After I patched up elsa and started devising ways to use it for source rewriting I ran into more pain. After a few false starts, I realized that C++ in Mozilla is actually a mix of CPP and C++ and one can not rewrite C++ without dealing with the mess that is macro expansion. MCPP was pointed out to me as a good starting point for hacking on a preprocessor. So I designed an inline log for macro expansion. To my surprise the maintainer of MCPP, Kiyoshi MATSUI, volunteered to implement the spec and thus saved me from a world of pain. (For which I am eternally grateful as I can’t imagine a more depressing pastime than working on the root of all evil: the C preprocessor).
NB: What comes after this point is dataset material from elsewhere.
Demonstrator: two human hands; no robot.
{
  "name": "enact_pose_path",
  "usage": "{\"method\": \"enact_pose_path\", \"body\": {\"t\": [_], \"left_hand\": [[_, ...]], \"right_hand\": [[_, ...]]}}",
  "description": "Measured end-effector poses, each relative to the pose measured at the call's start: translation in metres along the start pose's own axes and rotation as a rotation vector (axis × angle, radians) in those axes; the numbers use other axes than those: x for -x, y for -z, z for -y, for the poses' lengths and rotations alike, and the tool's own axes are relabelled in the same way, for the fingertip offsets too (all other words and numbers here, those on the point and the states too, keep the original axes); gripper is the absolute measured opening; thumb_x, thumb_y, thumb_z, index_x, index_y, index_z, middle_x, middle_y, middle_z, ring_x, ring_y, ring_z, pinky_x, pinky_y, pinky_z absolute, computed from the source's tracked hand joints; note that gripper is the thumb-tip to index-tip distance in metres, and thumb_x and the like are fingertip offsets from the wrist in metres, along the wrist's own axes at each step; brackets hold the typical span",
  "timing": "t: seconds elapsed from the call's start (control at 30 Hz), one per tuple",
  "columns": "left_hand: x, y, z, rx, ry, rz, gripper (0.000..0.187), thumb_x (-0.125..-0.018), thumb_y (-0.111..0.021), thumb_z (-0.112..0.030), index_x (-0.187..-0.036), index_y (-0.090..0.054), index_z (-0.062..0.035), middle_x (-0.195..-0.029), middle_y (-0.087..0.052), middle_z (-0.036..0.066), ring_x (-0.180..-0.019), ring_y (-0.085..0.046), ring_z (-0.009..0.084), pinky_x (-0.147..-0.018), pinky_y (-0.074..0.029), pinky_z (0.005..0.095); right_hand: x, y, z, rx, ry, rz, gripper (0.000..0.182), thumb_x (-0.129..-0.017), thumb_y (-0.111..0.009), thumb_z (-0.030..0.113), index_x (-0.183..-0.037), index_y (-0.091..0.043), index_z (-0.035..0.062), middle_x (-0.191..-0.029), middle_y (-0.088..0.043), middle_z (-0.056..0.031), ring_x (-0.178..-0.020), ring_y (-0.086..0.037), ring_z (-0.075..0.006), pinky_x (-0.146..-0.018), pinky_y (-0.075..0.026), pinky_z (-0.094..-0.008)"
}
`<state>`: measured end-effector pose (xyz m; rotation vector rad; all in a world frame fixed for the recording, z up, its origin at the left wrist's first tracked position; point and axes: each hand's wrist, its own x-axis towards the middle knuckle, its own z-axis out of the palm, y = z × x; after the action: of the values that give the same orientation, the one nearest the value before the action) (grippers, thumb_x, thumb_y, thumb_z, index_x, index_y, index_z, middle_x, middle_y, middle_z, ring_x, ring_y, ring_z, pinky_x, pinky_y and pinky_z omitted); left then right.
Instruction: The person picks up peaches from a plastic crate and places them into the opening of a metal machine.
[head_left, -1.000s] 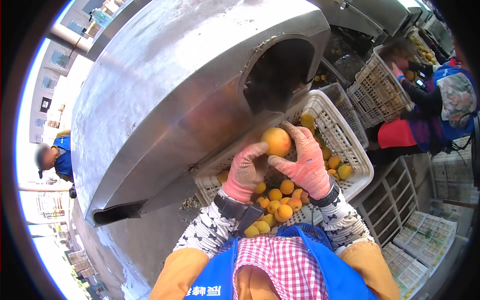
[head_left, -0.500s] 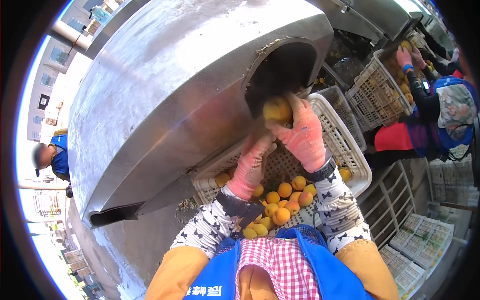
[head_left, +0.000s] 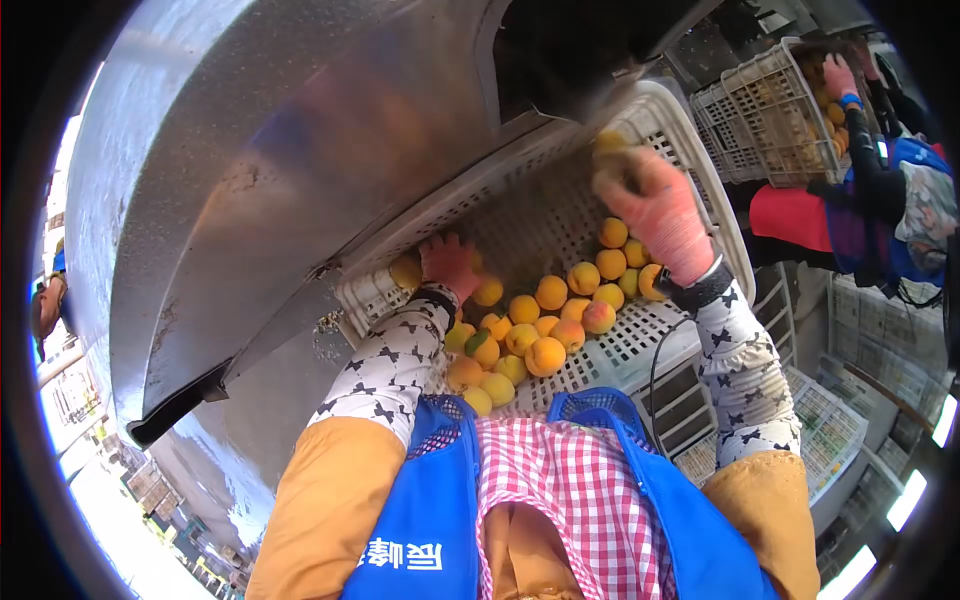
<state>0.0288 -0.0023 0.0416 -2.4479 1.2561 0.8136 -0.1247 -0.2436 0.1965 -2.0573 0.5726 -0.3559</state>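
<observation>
In the head view, yellow-orange peaches (head_left: 545,355) lie inside a white perforated plastic crate (head_left: 735,245). My left hand (head_left: 450,264), in a pink glove, reaches into the crate's left end. Its fingers are spread, with peaches close on both sides. Toward the crate's right end is my right hand (head_left: 665,215), also pink-gloved, its curled fingers smeared by motion. Just beyond those fingertips appears a blurred yellow peach (head_left: 610,146); whether the fingers touch it cannot be made out.
A large curved metal machine housing (head_left: 260,190) rises along the crate's far left side, with a dark opening (head_left: 570,55) above the crate. At right, a co-worker's gloved hand (head_left: 838,76) is over another fruit crate (head_left: 770,115). A metal rack (head_left: 775,300) stands below.
My hands have parted: the left went down into the crate's left end, the right moved rightward. The peach held up at the opening is no longer there. The view has tilted down.
</observation>
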Motion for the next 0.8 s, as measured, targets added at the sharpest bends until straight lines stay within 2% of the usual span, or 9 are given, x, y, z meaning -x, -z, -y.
{"method": "enact_pose_path", "body": {"t": [0.1,0.17,0.3,0.37,0.43,0.53,0.63,0.7,0.8], "left_hand": [[-0.023,-0.030,0.003,-0.088,-0.107,0.076,0.058,-0.080,-0.070,-0.054,-0.122,-0.063,-0.0152,-0.132,-0.052,0.015,-0.120,-0.049,0.0316,-0.102,-0.037,0.0477],[-0.030,-0.041,0.004,-0.119,-0.149,0.121,0.055,-0.080,-0.070,-0.053,-0.120,-0.065,-0.0154,-0.132,-0.052,0.015,-0.121,-0.050,0.0324,-0.102,-0.039,0.0488],[-0.007,-0.039,-0.008,0.146,-0.170,0.138,0.063,-0.077,-0.073,-0.052,-0.126,-0.062,-0.0145,-0.138,-0.048,0.018,-0.122,-0.053,0.0385,-0.100,-0.046,0.0497],[0.001,-0.032,-0.010,0.189,-0.171,0.127,0.068,-0.074,-0.075,-0.052,-0.129,-0.061,-0.0161,-0.143,-0.044,0.020,-0.122,-0.053,0.0405,-0.100,-0.048,0.0493],[0.003,-0.031,-0.007,0.026,-0.418,0.129,0.078,-0.069,-0.080,-0.051,-0.138,-0.056,-0.0232,-0.153,-0.033,0.022,-0.124,-0.051,0.0412,-0.101,-0.047,0.0479],[-0.005,-0.046,0.010,-0.132,-0.566,0.115,0.083,-0.067,-0.084,-0.048,-0.142,-0.052,-0.0307,-0.159,-0.025,0.021,-0.124,-0.050,0.0424,-0.101,-0.048,0.0475],[-0.006,-0.035,-0.004,-0.225,-0.492,0.231,0.080,-0.067,-0.084,-0.047,-0.139,-0.055,-0.0301,-0.159,-0.026,0.020,-0.123,-0.049,0.0425,-0.101,-0.048,0.0479],[-0.007,-0.032,-0.002,-0.176,-0.498,0.256,0.077,-0.066,-0.084,-0.048,-0.136,-0.057,-0.0305,-0.157,-0.029,0.019,-0.121,-0.050,0.0430,-0.100,-0.048,0.0475],[-0.008,-0.017,-0.009,-0.118,-0.437,0.327,0.078,-0.065,-0.081,-0.052,-0.135,-0.059,-0.0257,-0.157,-0.027,0.025,-0.123,-0.052,0.0419,-0.103,-0.046,0.0466]], "right_hand": [[0.040,-0.057,-0.068,0.617,-0.184,0.629,0.035,-0.081,-0.072,0.014,-0.114,-0.067,0.0035,-0.118,-0.066,-0.0132,-0.105,-0.065,-0.0332,-0.090,-0.053,-0.0432],[0.048,-0.087,-0.088,0.943,-0.232,1.005,0.040,-0.078,-0.072,0.013,-0.117,-0.067,0.0070,-0.122,-0.065,-0.0131,-0.107,-0.066,-0.0323,-0.091,-0.053,-0.0409],[0.052,-0.116,-0.133,1.094,0.020,1.119,0.043,-0.076,-0.072,0.014,-0.118,-0.067,0.0073,-0.120,-0.066,-0.0138,-0.110,-0.065,-0.0315,-0.092,-0.054,-0.0385],[0.029,-0.097,-0.104,0.923,-0.224,1.293,0.052,-0.072,-0.077,0.023,-0.118,-0.066,0.0033,-0.119,-0.066,-0.0161,-0.112,-0.064,-0.0327,-0.094,-0.053,-0.0382],[0.031,-0.073,-0.104,0.586,-0.255,0.809,0.068,-0.062,-0.085,0.035,-0.118,-0.065,0.0007,-0.118,-0.065,-0.0205,-0.110,-0.063,-0.0371,-0.095,-0.052,-0.0388],[0.033,-0.026,-0.060,-0.083,-0.379,0.516,0.071,-0.067,-0.084,0.032,-0.124,-0.059,-0.0023,-0.115,-0.064,-0.0158,-0.109,-0.063,-0.0280,-0.096,-0.050,-0.0361],[0.032,0.007,0.003,-0.610,-0.453,0.324,0.086,-0.070,-0.083,0.034,-0.139,-0.048,-0.0034,-0.125,-0.058,-0.0116,-0.115,-0.057,-0.0202,-0.101,-0.046,-0.0343],[0.022,0.022,0.029,-0.530,-0.227,0.229,0.093,-0.068,-0.082,0.041,-0.142,-0.047,-0.0034,-0.130,-0.056,-0.0120,-0.119,-0.054,-0.0202,-0.104,-0.042,-0.0343],[-0.008,0.024,0.058,-0.357,0.101,-0.074,0.076,-0.064,-0.083,0.030,-0.128,-0.058,-0.0024,-0.120,-0.058,-0.0121,-0.109,-0.058,-0.0234,-0.099,-0.045,-0.0355]]}}
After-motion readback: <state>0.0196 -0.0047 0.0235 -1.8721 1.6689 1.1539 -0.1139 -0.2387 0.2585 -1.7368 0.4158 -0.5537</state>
In parallel with Kiyoshi’s work I modified elkhound & elsa to make the C++ parser a lot more suitable for source transformations. I learned about LR & GLR parsing and confirmed my suspicion that I don’t want to write parser generators for a living.
Happy Conclusion
All this work finally got us what we discussed last September: a framework for doing lots of boring code rewrites.
The first big Moz2 task is switching from reference counting to garbage collection. Today, garburator produced a gigantic patch for subset of the content/ module and all of the affected files compiled. Hopefully next week I’ll have a multi-megabyte patch for the whole of Mozilla that compiles and possibly runs.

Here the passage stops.